La peregrinación a Santiago de Compostela hunde sus raíces en plena Edad Media, en una época en que la Cristiandad buscaba afirmar su fe y reunirse en torno a los lugares santos. Después de Jerusalén, Tierra Santa y Roma, el santuario compostelano se convertiría en uno de los mayores centros espirituales de Occidente. La figura del apóstol Santiago el Mayor, discípulo de Cristo y primer mártir de los apóstoles, se convirtió en el eje de esta devoción.
Jacques, hijo de Zebedeo y hermano del apóstol Juan, había presenciado la Transfiguración y la agonía de Jesús en Getsemaní. Tras la Resurrección, partió para evangelizar y, según la tradición, predicó en España. De regreso a Jerusalén, fue condenado a muerte por el rey Herodes Agripa hacia el año 44 d.C.. Se dice que sus discípulos transportaron su cuerpo en barco hasta la costa gallega y lo enterraron en un campo de la zona.
El milagroso descubrimiento de la tumba
Durante varios siglos, la tumba del apóstol permaneció oculta y olvidada. Fue a principios del siglo IX cuando un ermitaño llamado Pelagio tuvo una visión. Guiado por misteriosas luces en un campo estrellado -llamado "Campus Stellae", que más tarde se convertiría en "Compostela"- descubrió un sepulcro. El obispo Teodomiro fue alertado y reconoció oficialmente las reliquias como las del apóstol Santiago. El rey Alfonso II de Asturias, conocido como "el Casto", peregrinó al lugar, convirtiéndose en el primer peregrino real. Mandó construir una primitiva iglesia sobre la tumba, estableciendo Compostela como un santuario reconocido.
El desarrollo de la peregrinación medieval
Muy rápidamente, la peregrinación a Compostela se desarrolló. En los siglos X y XI, la España cristiana, que luchaba contra la ocupación musulmana, encontró en la figura de Santiago un símbolo de unidad y reconquista. El grito de guerra "¡Santiago!" se convirtió en la consigna de los ejércitos cristianos, asociando al santo no sólo con la fe, sino también con la defensa de la cristiandad.

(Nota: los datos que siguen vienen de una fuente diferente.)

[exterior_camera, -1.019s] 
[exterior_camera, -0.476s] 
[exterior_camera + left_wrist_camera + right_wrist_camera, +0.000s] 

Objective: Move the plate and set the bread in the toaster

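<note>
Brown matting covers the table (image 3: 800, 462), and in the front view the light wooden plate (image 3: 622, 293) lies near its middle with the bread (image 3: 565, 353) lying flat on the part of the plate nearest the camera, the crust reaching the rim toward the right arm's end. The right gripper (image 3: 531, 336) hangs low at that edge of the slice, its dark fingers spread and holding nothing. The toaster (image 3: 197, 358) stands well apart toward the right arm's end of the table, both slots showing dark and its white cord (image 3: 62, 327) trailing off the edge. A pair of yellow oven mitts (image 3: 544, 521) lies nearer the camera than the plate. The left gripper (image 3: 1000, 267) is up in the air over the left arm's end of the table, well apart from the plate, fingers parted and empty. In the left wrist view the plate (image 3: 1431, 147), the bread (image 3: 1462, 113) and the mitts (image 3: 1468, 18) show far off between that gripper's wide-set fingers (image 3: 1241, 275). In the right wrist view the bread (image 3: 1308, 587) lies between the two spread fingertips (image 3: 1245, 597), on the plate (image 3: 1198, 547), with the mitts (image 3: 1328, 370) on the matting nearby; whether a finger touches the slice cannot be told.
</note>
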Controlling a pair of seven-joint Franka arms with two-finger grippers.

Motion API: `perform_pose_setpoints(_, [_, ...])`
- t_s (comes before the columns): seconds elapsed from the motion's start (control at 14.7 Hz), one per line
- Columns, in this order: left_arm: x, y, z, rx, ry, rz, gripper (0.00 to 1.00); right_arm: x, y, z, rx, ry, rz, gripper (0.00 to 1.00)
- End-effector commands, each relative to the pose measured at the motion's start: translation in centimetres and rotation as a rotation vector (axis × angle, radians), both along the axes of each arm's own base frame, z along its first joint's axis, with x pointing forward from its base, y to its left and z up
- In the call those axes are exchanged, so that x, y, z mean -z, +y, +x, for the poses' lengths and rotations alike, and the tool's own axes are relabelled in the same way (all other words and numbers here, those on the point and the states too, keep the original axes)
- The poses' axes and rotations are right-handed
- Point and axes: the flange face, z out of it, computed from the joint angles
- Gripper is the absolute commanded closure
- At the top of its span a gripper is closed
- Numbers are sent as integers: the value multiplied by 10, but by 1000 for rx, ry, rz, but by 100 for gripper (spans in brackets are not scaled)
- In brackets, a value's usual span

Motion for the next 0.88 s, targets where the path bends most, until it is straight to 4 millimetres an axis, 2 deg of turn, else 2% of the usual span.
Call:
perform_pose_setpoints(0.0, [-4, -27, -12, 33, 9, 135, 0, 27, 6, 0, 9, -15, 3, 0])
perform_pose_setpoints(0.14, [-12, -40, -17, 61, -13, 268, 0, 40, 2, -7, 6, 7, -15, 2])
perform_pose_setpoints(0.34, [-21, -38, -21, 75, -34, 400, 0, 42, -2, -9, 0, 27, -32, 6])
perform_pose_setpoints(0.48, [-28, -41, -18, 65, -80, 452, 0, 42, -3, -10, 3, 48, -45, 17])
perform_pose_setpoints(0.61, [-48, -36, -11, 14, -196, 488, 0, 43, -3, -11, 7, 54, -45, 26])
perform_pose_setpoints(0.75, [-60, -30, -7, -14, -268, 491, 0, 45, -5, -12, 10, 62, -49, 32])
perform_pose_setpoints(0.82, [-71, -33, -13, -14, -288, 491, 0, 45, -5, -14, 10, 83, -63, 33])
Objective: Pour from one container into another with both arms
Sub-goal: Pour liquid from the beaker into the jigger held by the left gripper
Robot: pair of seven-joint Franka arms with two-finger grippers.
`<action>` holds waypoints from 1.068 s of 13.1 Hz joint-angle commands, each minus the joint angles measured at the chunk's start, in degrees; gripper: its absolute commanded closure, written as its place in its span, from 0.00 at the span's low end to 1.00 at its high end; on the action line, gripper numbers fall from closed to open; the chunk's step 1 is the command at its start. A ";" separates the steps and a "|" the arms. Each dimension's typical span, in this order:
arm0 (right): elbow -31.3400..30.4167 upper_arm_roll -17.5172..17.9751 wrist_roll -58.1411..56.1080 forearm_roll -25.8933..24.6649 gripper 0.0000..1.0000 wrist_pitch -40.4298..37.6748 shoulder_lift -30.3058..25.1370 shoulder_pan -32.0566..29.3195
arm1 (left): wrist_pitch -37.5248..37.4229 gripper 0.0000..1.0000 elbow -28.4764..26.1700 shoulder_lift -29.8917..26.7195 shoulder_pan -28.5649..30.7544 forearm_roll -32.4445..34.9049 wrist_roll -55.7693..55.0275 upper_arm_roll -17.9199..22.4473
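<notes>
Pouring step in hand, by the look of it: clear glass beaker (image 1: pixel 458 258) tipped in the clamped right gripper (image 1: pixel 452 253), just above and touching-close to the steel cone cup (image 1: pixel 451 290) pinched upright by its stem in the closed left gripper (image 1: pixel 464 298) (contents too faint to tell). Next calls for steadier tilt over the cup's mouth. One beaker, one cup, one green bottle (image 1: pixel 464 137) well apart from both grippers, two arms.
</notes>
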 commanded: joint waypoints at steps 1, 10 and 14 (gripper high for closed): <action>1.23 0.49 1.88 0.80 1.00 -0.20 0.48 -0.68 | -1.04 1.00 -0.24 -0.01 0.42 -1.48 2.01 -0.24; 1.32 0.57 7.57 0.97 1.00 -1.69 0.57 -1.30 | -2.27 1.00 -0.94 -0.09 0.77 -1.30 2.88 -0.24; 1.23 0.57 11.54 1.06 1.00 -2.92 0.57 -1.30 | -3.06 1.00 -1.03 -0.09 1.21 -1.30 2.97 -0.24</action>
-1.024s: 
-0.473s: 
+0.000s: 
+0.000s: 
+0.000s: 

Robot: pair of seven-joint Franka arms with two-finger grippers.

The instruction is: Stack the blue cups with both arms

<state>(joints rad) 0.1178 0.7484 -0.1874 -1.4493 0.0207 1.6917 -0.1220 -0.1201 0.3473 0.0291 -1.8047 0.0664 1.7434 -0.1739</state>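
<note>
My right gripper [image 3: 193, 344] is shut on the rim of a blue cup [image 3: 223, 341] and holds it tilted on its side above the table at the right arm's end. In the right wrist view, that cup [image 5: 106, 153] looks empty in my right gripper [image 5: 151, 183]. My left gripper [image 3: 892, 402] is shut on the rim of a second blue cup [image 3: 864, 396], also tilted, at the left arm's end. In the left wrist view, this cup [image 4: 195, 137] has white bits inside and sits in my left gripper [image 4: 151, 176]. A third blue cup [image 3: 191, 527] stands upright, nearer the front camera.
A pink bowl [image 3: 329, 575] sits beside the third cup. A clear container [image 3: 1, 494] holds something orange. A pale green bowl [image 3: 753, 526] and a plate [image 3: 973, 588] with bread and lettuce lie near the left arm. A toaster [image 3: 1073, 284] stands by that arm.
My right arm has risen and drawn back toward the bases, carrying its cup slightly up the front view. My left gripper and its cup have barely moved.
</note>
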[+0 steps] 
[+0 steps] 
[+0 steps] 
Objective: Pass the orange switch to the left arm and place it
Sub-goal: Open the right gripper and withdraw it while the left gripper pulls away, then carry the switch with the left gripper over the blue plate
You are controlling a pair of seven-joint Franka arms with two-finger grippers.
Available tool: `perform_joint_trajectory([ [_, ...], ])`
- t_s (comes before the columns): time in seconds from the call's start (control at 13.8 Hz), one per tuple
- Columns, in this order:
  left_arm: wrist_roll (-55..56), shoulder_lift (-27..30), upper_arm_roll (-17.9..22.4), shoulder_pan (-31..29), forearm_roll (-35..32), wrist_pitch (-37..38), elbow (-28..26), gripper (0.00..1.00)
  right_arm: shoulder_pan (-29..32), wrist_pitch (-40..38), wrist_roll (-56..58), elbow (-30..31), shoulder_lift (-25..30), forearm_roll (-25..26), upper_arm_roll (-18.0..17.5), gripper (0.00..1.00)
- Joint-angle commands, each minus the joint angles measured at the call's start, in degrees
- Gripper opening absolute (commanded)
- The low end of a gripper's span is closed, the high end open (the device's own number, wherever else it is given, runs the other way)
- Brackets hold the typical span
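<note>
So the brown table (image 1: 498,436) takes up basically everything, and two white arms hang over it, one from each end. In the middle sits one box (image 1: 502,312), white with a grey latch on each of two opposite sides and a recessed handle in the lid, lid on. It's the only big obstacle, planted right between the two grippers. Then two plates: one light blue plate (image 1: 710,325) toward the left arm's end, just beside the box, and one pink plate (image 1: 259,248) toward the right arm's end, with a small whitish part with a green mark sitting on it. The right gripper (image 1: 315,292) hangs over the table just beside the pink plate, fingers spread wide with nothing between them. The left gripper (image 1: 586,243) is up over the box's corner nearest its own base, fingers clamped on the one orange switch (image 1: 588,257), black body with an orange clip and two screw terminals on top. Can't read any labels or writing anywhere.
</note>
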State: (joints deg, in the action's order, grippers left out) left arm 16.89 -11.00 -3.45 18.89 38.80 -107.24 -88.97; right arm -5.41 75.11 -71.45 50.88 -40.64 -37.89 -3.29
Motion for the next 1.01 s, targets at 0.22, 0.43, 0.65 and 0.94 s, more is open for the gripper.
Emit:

La Iglesia, por su parte, fomentó la peregrinación como obra de penitencia y conversión. Venir a Compostela era una forma de obtener el perdón de los pecados y acercarse a Dios. Numerosos soberanos y papas apoyaron la construcción de carreteras, puentes, hospitales y abadías para acoger a los peregrinos.
La basílica, ampliada a lo largo de los siglos, se convirtió en una obra maestra de la arquitectura. En el siglo XII, ya recibía a grandes multitudes procedentes de toda Europa. Los caminos a Compostela -la vía Turonensis (Tours), la vía Lemovicensis (Vézelay), la vía Podiensis (Le Puy-en-Velay) y la vía Tolosana (Arles)- estaban señalizados y salpicados de santuarios y paradas espirituales.
El simbolismo de la peregrinación
La peregrinación a Compostela tenía una doble dimensión. En primer lugar, era un acto de fe: caminar cientos de kilómetros hasta la tumba del apóstol era un recordatorio del camino de la vida cristiana, hecho de perseverancia y esperanza. Pero también era un acto de comunidad: hombres y mujeres de todas las clases sociales, nobles, monjes, campesinos y artesanos, caminaban juntos hacia el mismo objetivo, creando una fraternidad única.
El símbolo más conocido del peregrino es la concha de vieira, recogida en las playas de Galicia. Se convirtió en el emblema de los caminantes, un signo de reconocimiento y bendición. El origen de la peregrinación a Santiago de Compostela tiene, por tanto, una triple dimensión: una tradición apostólica (la predicación y muerte de Santiago), un descubrimiento milagroso (el redescubrimiento de sus reliquias) y un desarrollo espiritual y político (la defensa y unidad de la cristiandad medieval). Aún hoy, millones de peregrinos recorren estos caminos, continuando una historia que se remonta a más de mil años atrás.